Такую мысль старик явно нашёл забавной. Он широко улыбался, качая головой и сузив в щёлки и без того узкие глаза. Каландриллу показалось, что она, мысль эта, была далеко ему не противна, словно он сам желал ветра перемен в своей стране.

— А вазири? — поинтересовался Каландрилл. — Каково положение твоей касты?

Очен несколько посерьёзнел, хотя улыбка все ещё играла на его устах.

— Мы самый привилегированный слой, — ответил он — Всякие мужи или женщины, обладающие оккультным даром, могут стать вазирями независимо от происхождения. Талант этот проявляется ещё в детстве.
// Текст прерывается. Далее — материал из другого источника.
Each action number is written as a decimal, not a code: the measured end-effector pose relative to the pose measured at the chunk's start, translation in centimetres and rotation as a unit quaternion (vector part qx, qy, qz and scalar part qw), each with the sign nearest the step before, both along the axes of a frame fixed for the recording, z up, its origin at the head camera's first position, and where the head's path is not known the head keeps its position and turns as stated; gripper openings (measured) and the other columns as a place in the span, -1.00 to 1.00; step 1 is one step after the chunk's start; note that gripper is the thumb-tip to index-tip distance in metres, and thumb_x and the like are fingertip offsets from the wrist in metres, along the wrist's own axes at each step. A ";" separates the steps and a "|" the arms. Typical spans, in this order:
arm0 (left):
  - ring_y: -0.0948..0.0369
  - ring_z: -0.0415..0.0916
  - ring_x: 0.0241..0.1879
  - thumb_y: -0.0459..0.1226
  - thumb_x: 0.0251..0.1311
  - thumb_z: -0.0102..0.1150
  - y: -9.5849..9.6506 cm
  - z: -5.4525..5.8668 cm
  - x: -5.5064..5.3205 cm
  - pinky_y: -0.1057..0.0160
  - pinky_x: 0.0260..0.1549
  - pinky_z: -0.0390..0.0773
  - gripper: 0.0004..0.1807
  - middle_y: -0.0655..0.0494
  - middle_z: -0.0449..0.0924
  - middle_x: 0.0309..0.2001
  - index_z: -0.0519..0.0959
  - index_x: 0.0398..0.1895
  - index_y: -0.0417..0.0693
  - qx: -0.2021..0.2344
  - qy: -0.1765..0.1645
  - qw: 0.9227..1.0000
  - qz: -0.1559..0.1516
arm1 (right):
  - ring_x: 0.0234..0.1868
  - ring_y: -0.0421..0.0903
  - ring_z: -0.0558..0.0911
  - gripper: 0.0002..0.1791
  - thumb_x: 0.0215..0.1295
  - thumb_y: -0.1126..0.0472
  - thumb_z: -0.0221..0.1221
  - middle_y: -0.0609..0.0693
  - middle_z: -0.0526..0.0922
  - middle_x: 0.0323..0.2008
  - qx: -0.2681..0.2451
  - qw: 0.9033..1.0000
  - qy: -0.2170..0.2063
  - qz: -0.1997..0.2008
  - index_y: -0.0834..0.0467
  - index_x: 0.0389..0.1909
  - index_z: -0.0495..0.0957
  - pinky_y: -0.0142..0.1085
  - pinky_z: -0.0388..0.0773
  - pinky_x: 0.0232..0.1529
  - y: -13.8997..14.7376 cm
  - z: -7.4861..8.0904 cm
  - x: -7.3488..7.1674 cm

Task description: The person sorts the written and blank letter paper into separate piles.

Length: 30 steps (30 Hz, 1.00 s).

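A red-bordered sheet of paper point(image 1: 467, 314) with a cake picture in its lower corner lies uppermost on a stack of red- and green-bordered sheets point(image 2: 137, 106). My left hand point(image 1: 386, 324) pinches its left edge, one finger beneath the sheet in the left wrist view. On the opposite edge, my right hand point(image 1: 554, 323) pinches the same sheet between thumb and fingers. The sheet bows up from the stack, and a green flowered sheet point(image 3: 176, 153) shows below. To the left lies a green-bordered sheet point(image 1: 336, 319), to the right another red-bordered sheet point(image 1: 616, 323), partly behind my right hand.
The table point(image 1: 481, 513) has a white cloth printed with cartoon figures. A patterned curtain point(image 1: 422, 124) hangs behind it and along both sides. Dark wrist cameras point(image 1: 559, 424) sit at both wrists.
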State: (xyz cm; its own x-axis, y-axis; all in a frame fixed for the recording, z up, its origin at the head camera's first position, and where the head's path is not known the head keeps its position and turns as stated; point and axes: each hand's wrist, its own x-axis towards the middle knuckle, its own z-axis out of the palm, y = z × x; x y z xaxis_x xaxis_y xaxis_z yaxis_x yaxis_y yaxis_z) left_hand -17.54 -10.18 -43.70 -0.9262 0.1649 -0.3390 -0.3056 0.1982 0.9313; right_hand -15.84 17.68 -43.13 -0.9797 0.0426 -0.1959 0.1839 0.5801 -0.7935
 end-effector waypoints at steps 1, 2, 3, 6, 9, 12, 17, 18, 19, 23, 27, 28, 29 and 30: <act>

За обладателями его внимательно наблюдают, и если они того достойны, их направляют учиться на вазиря. Временами дар пропадает, но те, кому суждено стать вазирем, приравниваются к самым знатным из котузенов. Выше них — только вазирь-нарумасу, кои приравниваются к шенгиям, к величайшим из великих.

— И все же, несмотря на все своё величие, — вставил Брахт, — они не в состоянии разгромить восставших, угрожающих Анвар-тенгу.

— Ты прав, — подтвердил Очен. — Но дело тут вот в чем: если вазирь-нарумасу прибегнут к чёрной магии, то они потеряют власть над воротами, кои держат они запертыми, и тогда… Тогда, если пробудится Фарн, как они помешают ему вернуться в мир?

Брахт нахмурился, поиграл кубком и сказал:

— Если Безумный бог пробудится, зачем ему возвращаться в мир через Анвар-тенг? Он же может пересечь Боррхун-Мадж. Или вазирь-нарумасу охраняют и эти горы?

— Хороший вопрос, — серьёзно сказал Очен. — Боррхун-Мадж вазирь-нарумасу не охраняют. На него ещё Первые боги наложили такие заклятия, что даже Фарну не по силам их преодолеть.